Write out word for word each line of the records, beginning at the first and stopping after the line with "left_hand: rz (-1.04". Leave the pictures out.

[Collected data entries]
== == ==
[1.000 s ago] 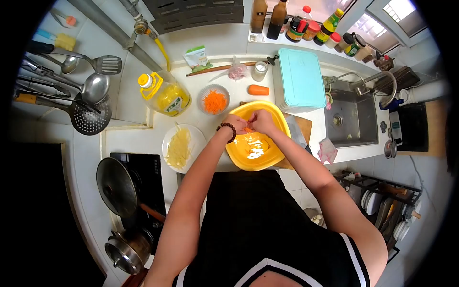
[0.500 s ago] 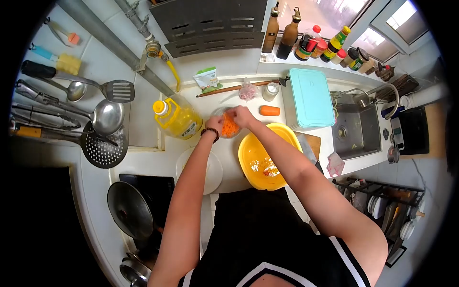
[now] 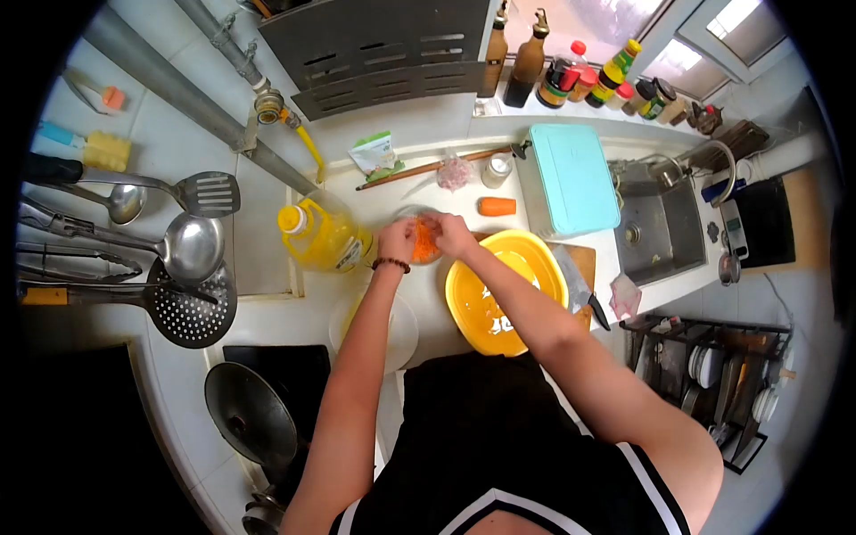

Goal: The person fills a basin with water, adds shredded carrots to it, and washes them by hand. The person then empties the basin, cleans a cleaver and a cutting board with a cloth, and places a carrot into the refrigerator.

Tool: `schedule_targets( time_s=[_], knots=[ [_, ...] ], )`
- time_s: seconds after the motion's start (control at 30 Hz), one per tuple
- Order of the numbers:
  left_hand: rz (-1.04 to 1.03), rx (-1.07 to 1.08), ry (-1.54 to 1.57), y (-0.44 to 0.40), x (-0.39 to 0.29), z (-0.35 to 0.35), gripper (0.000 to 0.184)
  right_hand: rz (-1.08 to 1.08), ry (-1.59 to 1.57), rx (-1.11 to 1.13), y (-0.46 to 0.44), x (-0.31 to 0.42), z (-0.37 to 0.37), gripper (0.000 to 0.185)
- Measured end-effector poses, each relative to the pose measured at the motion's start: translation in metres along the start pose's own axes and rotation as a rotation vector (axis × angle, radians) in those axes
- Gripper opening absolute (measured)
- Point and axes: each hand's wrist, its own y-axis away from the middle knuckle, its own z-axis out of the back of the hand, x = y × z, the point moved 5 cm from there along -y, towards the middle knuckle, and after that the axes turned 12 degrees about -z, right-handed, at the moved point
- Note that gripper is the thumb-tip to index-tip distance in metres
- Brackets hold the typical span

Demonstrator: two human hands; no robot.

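Shredded carrot [image 3: 424,243] lies in a clear bowl [image 3: 415,211] on the counter. My left hand [image 3: 397,241], with a beaded bracelet at its wrist, is over the bowl's left side, fingers curled in at the carrot shreds. From the right, my right hand [image 3: 453,236] reaches in with its fingers bent together at the shreds. Both sets of fingertips are partly hidden. A piece of carrot [image 3: 497,207] lies behind my right hand. Close by on the right stands a yellow basin [image 3: 457,301] with some water in it.
An oil jug [image 3: 323,234] stands left of the bowl, and a pale round plate [image 3: 403,332] lies nearer me. A knife [image 3: 575,278] rests on a cutting board [image 3: 584,260] beside the basin. A turquoise-lidded box [image 3: 575,178] stands before the sink [image 3: 660,223].
The camera view has shifted slightly. My hands stay at the bowl; they are a little farther apart, and the left has lowered at the bowl's left side.
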Motion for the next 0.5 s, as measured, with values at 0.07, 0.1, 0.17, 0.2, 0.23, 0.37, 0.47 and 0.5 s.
schedule_targets(
  time_s=[0.07,0.1,0.17,0.2,0.23,0.37,0.47,0.5],
  knots=[
    [0.021,0.227,-0.135,0.002,0.017,-0.016,0.025,0.041,0.215,0.173,-0.001,-0.004,-0.006,0.054],
    [0.012,0.219,-0.140,-0.002,0.019,-0.014,0.025,0.051,0.216,0.164,-0.005,0.000,0.001,0.054],
    [0.094,0.019,0.117,0.002,0.026,-0.012,0.026,0.049,-0.010,0.094,0.000,0.002,0.015,0.049],
    [0.186,0.029,0.344,0.005,0.011,-0.003,0.026,0.039,-0.014,0.094,0.007,0.001,0.019,0.049],
    [0.189,0.034,0.343,0.010,0.003,0.002,0.026,-0.006,-0.007,0.032,0.010,0.004,0.028,0.045],
    [0.076,0.039,0.126,0.011,-0.016,0.010,0.020,-0.069,-0.011,-0.033,0.027,0.020,0.062,0.035],
    [-0.004,0.046,0.136,0.017,-0.039,0.003,0.020,-0.116,-0.136,0.000,0.044,-0.006,0.091,0.032],
    [-0.082,0.035,0.162,0.024,-0.074,0.011,0.021,-0.111,-0.273,0.016,0.053,-0.018,0.102,0.031]
  ],
)
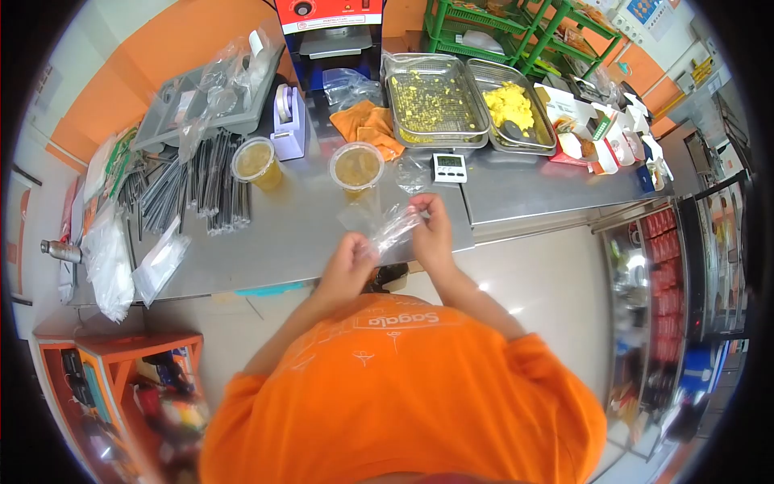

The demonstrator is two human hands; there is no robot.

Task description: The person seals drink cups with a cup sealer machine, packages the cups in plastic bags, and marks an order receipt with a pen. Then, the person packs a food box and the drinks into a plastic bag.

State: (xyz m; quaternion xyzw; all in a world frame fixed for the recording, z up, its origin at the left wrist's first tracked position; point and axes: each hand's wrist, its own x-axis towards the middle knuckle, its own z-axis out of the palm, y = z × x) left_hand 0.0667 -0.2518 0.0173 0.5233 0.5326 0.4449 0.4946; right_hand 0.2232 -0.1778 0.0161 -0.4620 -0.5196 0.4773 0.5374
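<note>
A clear plastic bag (393, 229) is stretched between my two hands, just over the front edge of the steel counter (298, 242). My left hand (352, 260) is closed on its left end. The fingers of my right hand (430, 227) pinch its other end. Just beyond the bag stands a lidded clear cup (356, 167) of yellowish drink, upright. A similar cup (257, 164) stands farther left. To the right of the nearer cup is a small white digital timer (449, 168), with a round clear lid-like piece (412, 174) beside it.
Wrapped straws (218, 181), a grey bin (211, 101) and a tape dispenser (289, 121) are at the left. An orange cloth (368, 127) lies behind the cups. Two metal trays (436, 97) with yellow food and some opened boxes (592, 133) stand at the right.
</note>
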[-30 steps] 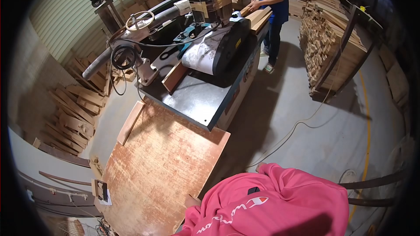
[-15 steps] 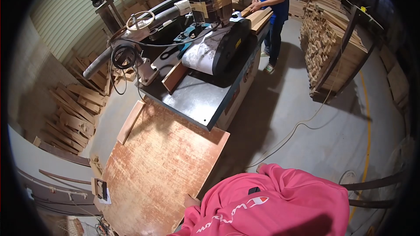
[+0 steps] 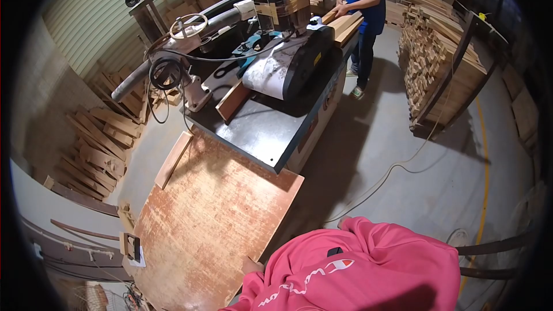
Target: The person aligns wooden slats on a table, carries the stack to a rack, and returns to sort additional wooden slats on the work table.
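My left hand [image 3: 251, 265] rests at the right edge of a wide, worn plywood board [image 3: 207, 213], mostly covered by my pink sleeve. My right hand [image 3: 344, 222] hangs beside my body above the floor, showing only a small part past the sleeve. On neither hand can the finger pose be made out, and no held thing shows. Beyond the board stands a woodworking machine with a dark metal table [image 3: 259, 138] and a power feeder [image 3: 273, 72] on top. A wooden fence piece [image 3: 231, 101] stands upright on that table.
A co-worker in a blue shirt [image 3: 366, 0] holds wood strips [image 3: 347, 26] at the machine's far end. A rack of stacked wood [image 3: 429, 63] stands to the right. A cable [image 3: 374, 187] crosses the floor. Wood offcuts [image 3: 95, 150] lean along the left wall.
My view has shifted slightly, so the machine sits a little farther right. The co-worker's hands have shifted slightly at the wood strips. My own hands stay about where they were.
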Action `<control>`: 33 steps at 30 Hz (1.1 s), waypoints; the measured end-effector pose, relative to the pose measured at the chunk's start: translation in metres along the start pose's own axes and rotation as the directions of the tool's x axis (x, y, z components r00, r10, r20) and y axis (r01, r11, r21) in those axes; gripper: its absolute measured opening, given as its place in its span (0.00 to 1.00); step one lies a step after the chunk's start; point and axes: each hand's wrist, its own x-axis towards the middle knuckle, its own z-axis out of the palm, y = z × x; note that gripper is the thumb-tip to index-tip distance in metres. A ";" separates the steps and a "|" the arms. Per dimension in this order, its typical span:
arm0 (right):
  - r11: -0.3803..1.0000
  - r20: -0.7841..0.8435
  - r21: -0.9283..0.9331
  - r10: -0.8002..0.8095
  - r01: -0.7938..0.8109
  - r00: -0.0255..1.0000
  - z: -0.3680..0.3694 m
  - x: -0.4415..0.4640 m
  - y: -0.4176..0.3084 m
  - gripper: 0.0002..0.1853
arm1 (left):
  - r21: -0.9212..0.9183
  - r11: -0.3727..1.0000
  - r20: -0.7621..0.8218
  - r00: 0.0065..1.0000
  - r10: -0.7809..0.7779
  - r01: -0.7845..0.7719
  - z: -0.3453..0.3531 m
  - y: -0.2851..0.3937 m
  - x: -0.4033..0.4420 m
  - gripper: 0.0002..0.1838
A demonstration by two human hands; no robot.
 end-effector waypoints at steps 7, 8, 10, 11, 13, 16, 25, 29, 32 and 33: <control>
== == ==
- _SOLUTION TO THIS TASK_
[1.000 s ago] 
[0.500 s ago] 
[now] 

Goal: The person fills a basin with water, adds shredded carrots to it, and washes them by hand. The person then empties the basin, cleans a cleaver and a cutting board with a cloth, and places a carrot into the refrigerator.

Tool: `schedule_targets( time_s=[_], knots=[ [_, ...] ], )`
- time_s: seconds after the motion's start (control at 30 Hz), one per tuple
- Order of the numbers:
  left_hand: rz (-1.04 to 1.03), rx (-1.07 to 1.08), ry (-1.54 to 1.57), y (-0.44 to 0.40), x (-0.39 to 0.29), z (-0.35 to 0.35), gripper (0.000 to 0.184)

What the exercise asked for has been given in full.